Words matter. Vocabulary creates culture. Identifiers have a way of forming identity.
Learned this early in my Christian experience. By God’s grace I was saved into a group of believers that took words seriously. Who were careful to try and only use biblical terminology to describe biblical things. For example, we didn’t go to church on Sunday mornings, instead we’d say we went to meeting because the church is a gathered people, or were going to the chapel because that’s an appropriate name for a building. Our preachers didn’t preach sermons, you won’t find the word sermon in the Bible. But as messengers of God, they gave messages, a word you will find in the Bible. Subtle? Yeah. Can perhaps be overdone? Maybe. Could be a source of some unhealthy pride for using “biblical language only”? Sometimes. But formative? Yup. Was for this guy — to this day.
Formative and, I think, not unfounded. What if, as God’s people, we only used terms to refer to ourselves which are biblical terms. And what if, we used all the terms? Not just calling ourselves Christians as a mindless moniker (only found twice in the Bible by the way), but also referring to ourselves as believers; as brothers and sisters (we use to use that a lot); as disciples or followers; as saints. If we were more careful in our identifiers for ourselves, might it not serve us to live into our identity in Christ? I’m thinkin . . .
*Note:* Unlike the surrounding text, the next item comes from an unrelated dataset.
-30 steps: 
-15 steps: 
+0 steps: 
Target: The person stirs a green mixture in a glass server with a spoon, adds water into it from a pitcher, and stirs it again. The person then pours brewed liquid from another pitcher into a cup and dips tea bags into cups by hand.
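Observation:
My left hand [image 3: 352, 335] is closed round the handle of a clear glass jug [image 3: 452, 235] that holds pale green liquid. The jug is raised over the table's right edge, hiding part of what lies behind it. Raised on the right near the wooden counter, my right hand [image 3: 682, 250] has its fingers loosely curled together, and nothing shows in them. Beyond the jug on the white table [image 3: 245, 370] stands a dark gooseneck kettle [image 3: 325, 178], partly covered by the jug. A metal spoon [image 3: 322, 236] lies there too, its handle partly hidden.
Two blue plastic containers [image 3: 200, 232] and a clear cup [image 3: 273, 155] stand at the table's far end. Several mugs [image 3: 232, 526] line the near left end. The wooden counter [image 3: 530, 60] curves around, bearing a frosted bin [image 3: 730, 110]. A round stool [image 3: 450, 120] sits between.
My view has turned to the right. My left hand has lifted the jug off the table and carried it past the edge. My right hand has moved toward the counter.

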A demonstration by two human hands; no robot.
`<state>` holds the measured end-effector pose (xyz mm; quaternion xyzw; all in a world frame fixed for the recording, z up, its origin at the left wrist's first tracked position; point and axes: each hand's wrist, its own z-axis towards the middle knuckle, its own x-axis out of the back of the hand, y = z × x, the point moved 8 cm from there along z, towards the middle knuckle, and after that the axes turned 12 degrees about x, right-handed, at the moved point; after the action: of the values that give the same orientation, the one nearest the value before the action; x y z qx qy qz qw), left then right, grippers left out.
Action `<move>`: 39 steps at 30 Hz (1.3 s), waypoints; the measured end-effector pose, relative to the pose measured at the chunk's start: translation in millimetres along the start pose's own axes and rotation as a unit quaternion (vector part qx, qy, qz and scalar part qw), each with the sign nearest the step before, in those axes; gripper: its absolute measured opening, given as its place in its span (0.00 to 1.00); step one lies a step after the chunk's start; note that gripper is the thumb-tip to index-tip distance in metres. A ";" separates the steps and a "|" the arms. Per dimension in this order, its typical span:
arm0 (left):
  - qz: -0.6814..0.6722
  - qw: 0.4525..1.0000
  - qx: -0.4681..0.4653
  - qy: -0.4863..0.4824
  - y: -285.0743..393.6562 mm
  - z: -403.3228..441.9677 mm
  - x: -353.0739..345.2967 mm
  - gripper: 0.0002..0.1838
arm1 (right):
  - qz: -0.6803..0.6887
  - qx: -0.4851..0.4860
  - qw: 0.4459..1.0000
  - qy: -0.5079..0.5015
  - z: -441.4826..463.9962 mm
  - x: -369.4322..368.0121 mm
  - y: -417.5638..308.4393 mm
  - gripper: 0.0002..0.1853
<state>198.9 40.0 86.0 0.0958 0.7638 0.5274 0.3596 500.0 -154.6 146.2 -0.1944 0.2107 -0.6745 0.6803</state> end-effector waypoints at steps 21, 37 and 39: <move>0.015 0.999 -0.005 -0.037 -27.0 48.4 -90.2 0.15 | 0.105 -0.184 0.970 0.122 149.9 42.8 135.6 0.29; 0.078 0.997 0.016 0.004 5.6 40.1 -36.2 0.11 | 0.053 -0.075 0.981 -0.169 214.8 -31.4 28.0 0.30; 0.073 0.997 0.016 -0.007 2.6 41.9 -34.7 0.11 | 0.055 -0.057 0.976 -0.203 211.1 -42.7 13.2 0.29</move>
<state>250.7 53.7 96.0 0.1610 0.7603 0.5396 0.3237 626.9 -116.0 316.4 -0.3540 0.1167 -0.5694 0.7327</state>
Here’s what spurred the thought this morning:
O God, the nations have come into Your inheritance; they have defiled Your holy temple; they have laid Jerusalem in ruins. They have given the bodies of Your servants to the birds of the heavens for food, the flesh of Your faithful to the beasts of the earth.
(Psalm 79:1-2 ESV)
Psalm 79 seems to be a song of lament coming out of the Babylonian invasion. Having entered the land, defiled the temple, and laid waste Jerusalem, the Babylonian hoard had also killed many of God’s people. And what pops for me in these opening verses, what I think the Spirit for some reason brings to my attention, is the way in which the songwriter refers to God’s people. They are His servants. They are His faithful.
Now how’s that for biblical language? Imagine trying it on as part of our normative vocabulary when referring to ourselves and addressing others on a Sunday morning.
Good morning, I don’t think we’ve met. I’m servant Sam. What’s your name?
I’m faithful Fran. It’s my first time attending your meeting. So appreciated this morning’s message.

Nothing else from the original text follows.